If any party or an officer or managing agent of a party refuses to obey
an order made under [S]ection 1 of this Rule requiring him or her to answer designated questions, or an
order under Rule 27 to produce any document or other thing for inspection, copying, or photographing
or to permit it to be done, or to permit entry upon land or other property, or an order made under Rule
28 requiring him or her to submit to a physical or mental examination, the court may make such orders
in regard to the refusal as are just, and among others the following:
(a) An order that the matters regarding which the questions were asked, or the character or
description of the thing or land, or the contents of the paper, or the physical or mental
condition of the party, or any other designated facts shall be taken to be established for the
purposes of the action in accordance with the claim of the party obtaining the order;
(b) An order refusing to allow the disobedient party to support or oppose designated claims or
defenses or prohibiting him or her from introducing in evidence designated documents or
things or items of testimony, or from introducing evidence of physical or mental condition;
(c) An order striking out pleadings or parts thereof, or staying further proceedings until the order
is obeyed, or dismissing the action or proceeding or any part thereof, or rendering a judgment
by default against the disobedient party; and
(d) In lieu of any of the foregoing orders or in addition thereto, an order directing the arrest of
any party or agent of a party for disobeying any of such orders except an order to submit to
a physical or mental examination

416
Q

Expenses on refusal to admit.

A

– If a party after being served with a request under Rule 26 to
admit the genuineness of any document or the truth of any matter of fact, serves a sworn denial thereof
and if the party requesting the admissions thereafter proves the genuineness of such document or the
truth of any such matter of fact, he or she may apply to the court for an order requiring the other party to
pay him or her the reasonable expenses incurred in making such proof, including [reasonable] attorney’s
fees.
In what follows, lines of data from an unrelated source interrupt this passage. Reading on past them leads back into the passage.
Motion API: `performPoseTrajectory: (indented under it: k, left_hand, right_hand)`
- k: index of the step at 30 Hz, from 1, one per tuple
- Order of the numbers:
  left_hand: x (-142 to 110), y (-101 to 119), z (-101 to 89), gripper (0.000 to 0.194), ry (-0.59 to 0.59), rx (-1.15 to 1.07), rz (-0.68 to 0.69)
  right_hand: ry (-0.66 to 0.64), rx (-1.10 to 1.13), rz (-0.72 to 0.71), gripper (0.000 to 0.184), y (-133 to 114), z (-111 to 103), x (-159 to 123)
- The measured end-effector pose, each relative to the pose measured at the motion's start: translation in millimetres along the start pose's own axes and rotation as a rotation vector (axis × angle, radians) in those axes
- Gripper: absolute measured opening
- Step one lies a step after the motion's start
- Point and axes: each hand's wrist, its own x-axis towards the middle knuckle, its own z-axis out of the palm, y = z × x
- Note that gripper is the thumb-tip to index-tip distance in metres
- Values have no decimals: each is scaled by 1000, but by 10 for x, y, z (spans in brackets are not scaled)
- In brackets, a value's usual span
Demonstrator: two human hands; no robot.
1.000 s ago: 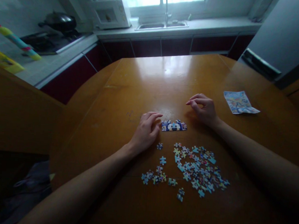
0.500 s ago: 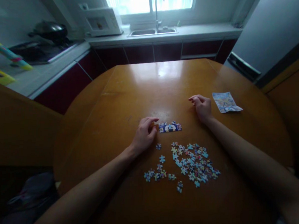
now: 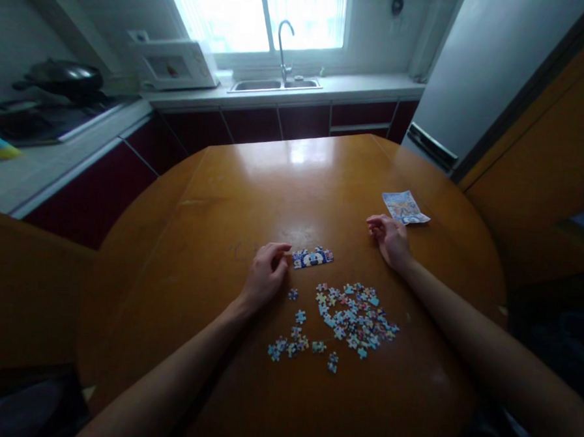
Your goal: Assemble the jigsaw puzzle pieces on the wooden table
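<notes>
The worktop [image 3: 274,191] is orange-brown, the cupboards [image 3: 304,123] dark red, the strip [image 3: 313,259] navy and white, the pieces [image 3: 353,341] multicoloured, many light blue

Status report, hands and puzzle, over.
Left hand open beside joined puzzle strip; right hand curled near paper sheet. Strip flat, partly built. Loose pieces nearer the person; nothing seen covering the strip.

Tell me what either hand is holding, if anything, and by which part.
Nothing is held: the left hand is beside the joined puzzle strip, and the right hand is near the printed sheet.
</notes>
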Motion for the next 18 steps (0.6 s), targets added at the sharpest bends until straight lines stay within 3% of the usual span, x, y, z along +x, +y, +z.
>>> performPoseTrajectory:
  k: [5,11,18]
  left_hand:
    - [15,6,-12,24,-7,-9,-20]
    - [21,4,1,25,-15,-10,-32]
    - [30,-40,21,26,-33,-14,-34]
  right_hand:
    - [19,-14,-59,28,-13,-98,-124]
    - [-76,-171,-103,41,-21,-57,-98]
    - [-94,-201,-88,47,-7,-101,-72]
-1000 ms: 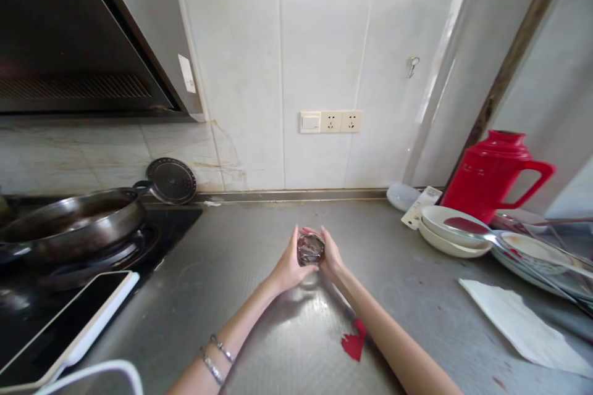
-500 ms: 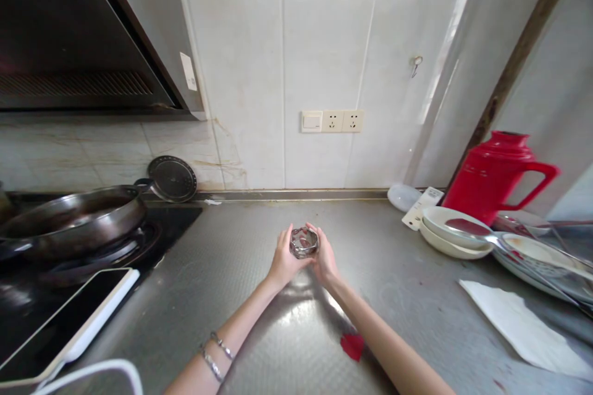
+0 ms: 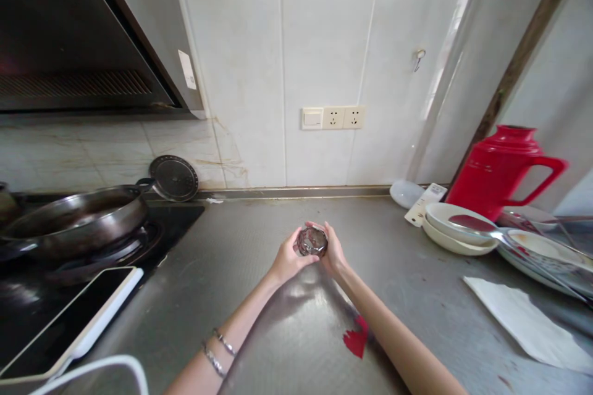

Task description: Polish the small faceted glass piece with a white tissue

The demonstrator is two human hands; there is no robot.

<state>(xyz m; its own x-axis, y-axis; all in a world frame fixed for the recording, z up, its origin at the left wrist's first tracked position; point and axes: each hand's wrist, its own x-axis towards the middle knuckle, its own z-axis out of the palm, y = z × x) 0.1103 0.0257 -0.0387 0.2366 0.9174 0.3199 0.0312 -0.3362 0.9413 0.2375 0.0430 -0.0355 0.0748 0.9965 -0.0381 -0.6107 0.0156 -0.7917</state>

Unless the court finds that there were good reasons for the denial or that admissions sought were
of no substantial importance, such order shall be issued. (

417
Q

Failure of party to attend or serve answers.

A

– If a party or an officer or managing agent of a
party wilfully fails to appear before the officer who is to take his or her deposition, after being served
with a proper notice, or fails to serve answers to interrogatories submitted under Rule 25 after proper
service of such interrogatories, the court on motion and notice, may strike out all or any part of any
pleading of that party, or dismiss the action or proceeding or any part thereof, or enter a judgment by
default against that party, and in its discretion, order him or her to pay reasonable expenses incurred by
the other, including attorney’s fees.

418
Q

Expenses against the Republic of the Philippines

A

– Expenses and attorney’s fees are not to be

imposed upon the Republic of the Philippines under this Rule.